(Problem statement) Take the listing below and write it out again exactly, skipping any picture that it holds.
━━━━━━━━━━━━━━━━━━━━━━━━━━━━━━
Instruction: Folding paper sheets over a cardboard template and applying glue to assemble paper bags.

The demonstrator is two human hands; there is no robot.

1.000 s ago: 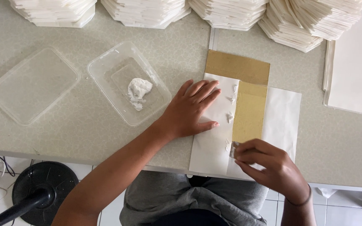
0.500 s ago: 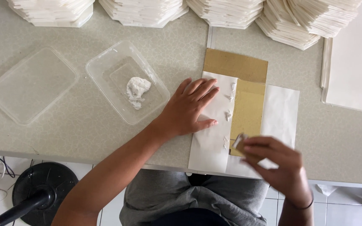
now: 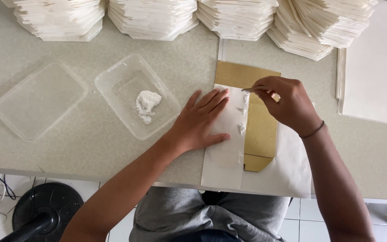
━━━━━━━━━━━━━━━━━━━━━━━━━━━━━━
(Reply)
Instruction: Folding paper sheets over a cardboard template and applying glue to assemble paper bags.

The demonstrator is two human hands; there is no robot.

1.000 s ago: 
0.500 s ago: 
now: 

With that, the exercise is finished.